How far from home does the “buy local” criteria extend? Probably not all the way to the Rhode Island Avenue Home Depot. This elf’s decorating coffers being a little spare this year, I made the “Grinchish” decision to nix the tradition of stopping by Eastern Market for tree. Did we save a few bucks? Yes. Was there something missing from the experience? Yes, and it wasn’t the sullen “I could care less” customer service experience to be had at Home Depots everywhere.
Finances be damned, Father Christmas is on his way, so on Sunday night we visited the Home Depot, where the garden center looked like the Safeway produce section on Sunday nights. We late shoppers looked blankly at each other while tumbleweeds blew through the scant variety of firs and spruces left. Pablo and I left with a 6 footer; we paid $32. The taller trees were selling for $45, and the most expensive tree I saw was $60. Those, however, were totally sold out.
In a brief poll, it sounds like this year fewer people are buying trees at the Market, citing expense as the primary concern. A quick visit to the Eastern Market tree guys today made me regret the decision to head the big box as I looked down that alley of trees. That view of the evergreens framing “the shed” is one of my favorite things about the holidays here. To many, just having photos of lugging the tree through the market (preferably not knocking down vendors on your way), is worth the entertainment surcharge. The trees range from $35 for table “toppers” to “$100 and up” for 8 to 10 footers. You do go home with a stand, an enviable position for tree trimmers everywhere. The Market trees are still selling briskly this year, with a huge number shoppers taking advantage of the 24 hour buying opportunity. Apparently (perchance after a few eggnogs for dinner?) buying trees at midnight is a popular post party activity. A late night purchase like that would be a perfect pairing for the “holiday libation” theme tree our friend Nichole “pines” for.
Where did you buy your tree? More on tree sales on Capitol Hill over the jump.
Garden Co-Manager Elizabeth Philbrick says Frager’s tree lot gets hit hard each night between 5:30-7 p.m. Trees are apparently flying out of the place; they sold over 570 of them in a week, and are already halfway through the second order. Frager’s White Pines and Frasier Firs cost from $29.99 to $138.99, with a few of 12 footers selling even higher. Those are serious trees, surely requiring more arboreal responsibility that I can manage. The store does recommend tree buyers invest $3 extra for Prolong, a product (non-harmful to kids or pets) that helps cut plants absorb water.

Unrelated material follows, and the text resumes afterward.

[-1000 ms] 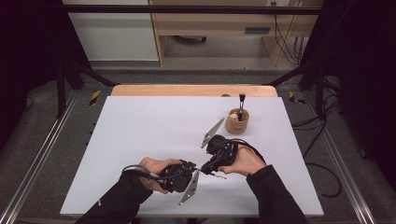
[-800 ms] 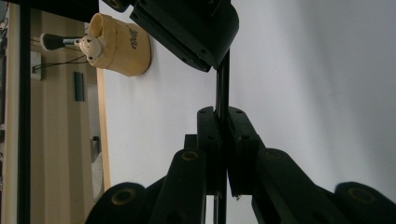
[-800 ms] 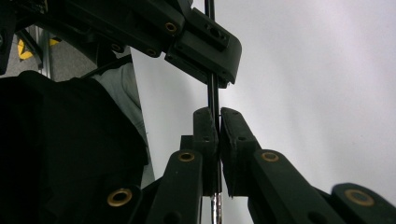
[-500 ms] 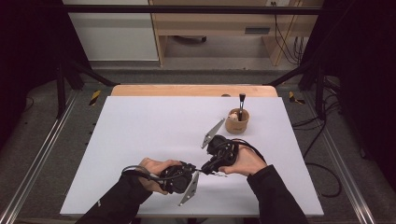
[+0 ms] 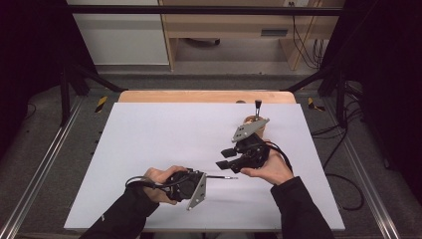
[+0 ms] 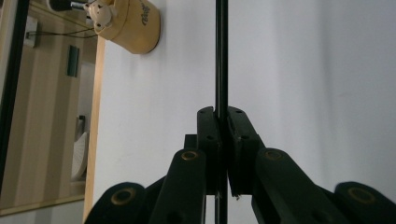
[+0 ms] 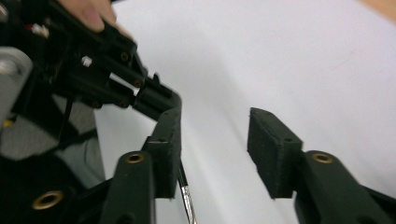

Philbrick welcomes folks to visit the store and pick up extra branches for decorating. “We’ve got tons of tree swag, and we’d love not to have to throw it away,” she said. Preschoolers will be making art projects out of the trunks that are trimmed down to promote water absorption. She confided that some HD-buyers stopped by and tried (successfully, to my surprise!) to get their trunks trimmed off at the store, having realized they missed that line at the chain store.
With regret in my go-local heart, I walked worriedly down 11th street to my favorite garden shopping spot, Ginkgo Gardens. They’ve got wreaths and garlands by the sleigh-load, and are holding an open house/sale throughout the weekend with big savings on garden accessories and furniture. The trees there start at $25 for 3 foot trees, and multiply the size of your preferred tree by 10 and that’s your price. They’ll deliver your tree, if you’re on the Hill, for $25.
For those that want to have a “tree experience,” one mom touted going to Poolesville to visit Homestead Farm. There you can have the true LL Bean experience: Mom or Dad can wow the kiddos by swinging the axe over their shoulder, do the Paul Bunyan routine, and drag away with a 9-foot Scotch pine or a 6-foot Douglas Fir for $45. Indeed, financially speaking, elbow grease wins the day.
Oh Tannenbaum, your branches green do delight us. Should we keep our green for greens in the neighborhood? What do you think?
Neighborly tip: Keep an eye on DPW for the tree removal schedule. You want to make sure that bad boy gets chipped into mulch.